Private Queensland energy group ERM Power also said it was watching events in WA closely, though it has so far invested exclusively in gas-fired generation here.
While Verve and Synergy could benefit by acquiring Griffin’s high efficiency generation assets, their involvement is restricted by regulations associated with the break-up of Western Power.
Verve is still bound by a 3,000-megawatt cap on its generation capacity, while Synergy noted that it is prevented from entering the generation market until at least 2013.
Meanwhile, groups such as China’s Yangkuang Group, which visited Perth early this month, dominate speculation about foreign interest.
After its Yanzhou Coal unit last year paid $3.5 billion to buy NSW miner Felix Coal, Yangkuang this month formalised a joint venture with Bauxite Resources to study a multi-billion dollar alumina refinery and smelter development near Bunbury.
Sources also confirmed that China Railway Materials Corporation, a backer of failed Oakajee port bidder Yilgarn Infrastructure, had been involved in talks to recapitalise Griffin Coal, though its interest had waned as the true extent of Griffin’s problems became clear.
Fellow Chinese groups CITIC and China Metallurgical Corp (MCC), which are together building the $5 billion Sino Iron project in the Pilbara, are also understood to have been approached to join a Griffin recapitalisation.
Meanwhile, private iron ore and coal miner AMCI Holdings has emerged as an outside candidate given its plans to develop its $100 million Vasse coal mine near Margaret River.
AMCI declined to comment on Griffin, but founder Hans Mende – a long-time business partner of former BHP Billiton chief Brian Gilbertson – is flying to Perth next week to discuss further potential investments in WA.
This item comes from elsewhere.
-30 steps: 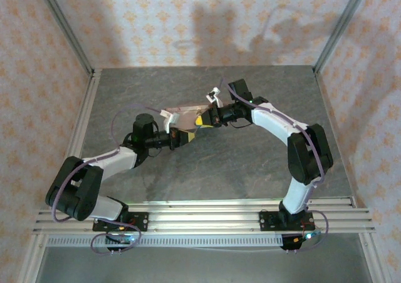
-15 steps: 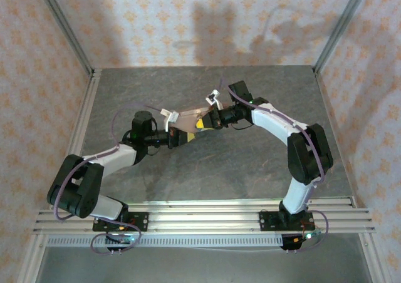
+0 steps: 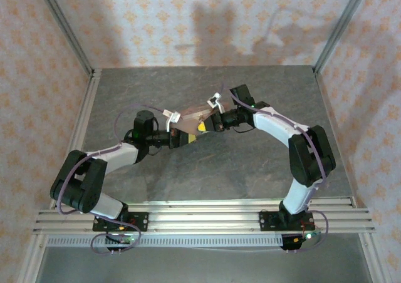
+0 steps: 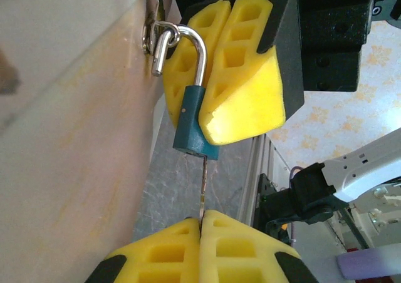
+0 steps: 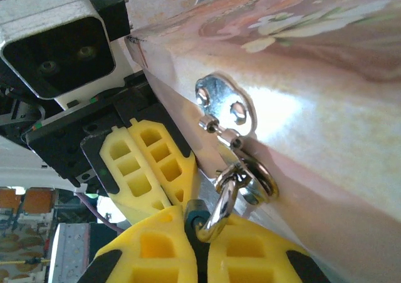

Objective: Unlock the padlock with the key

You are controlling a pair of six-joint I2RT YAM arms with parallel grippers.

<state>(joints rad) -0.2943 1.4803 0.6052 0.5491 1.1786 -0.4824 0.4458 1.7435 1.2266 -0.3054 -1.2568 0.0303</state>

Coal India, which is in talks over at least 15 Australian coal projects, has also been touted as a possible bidder, alongside smaller counterpart Gujarat NRE Coal. But a spokesman for NRE, which last year bid for Kimberley coal developer Rey Resources, said it was more focused on organic growth options in NSW.
US giant AES Corp, a backer of the stalled Coolimba coal-fired power proposal at Eneabba, and Singapore Power are also thought to be monitoring the situation at Griffin.
SingPower’s listed SP Ausnet arm and SPI Australia business own major energy businesses in eastern Australia, including a batch of former Alinta gas and electricity businesses.
Regardless of the final level of real interest in Griffin’s coal and power assets, Mr McMaster last week predicted it could take nine months to determine the best way forward.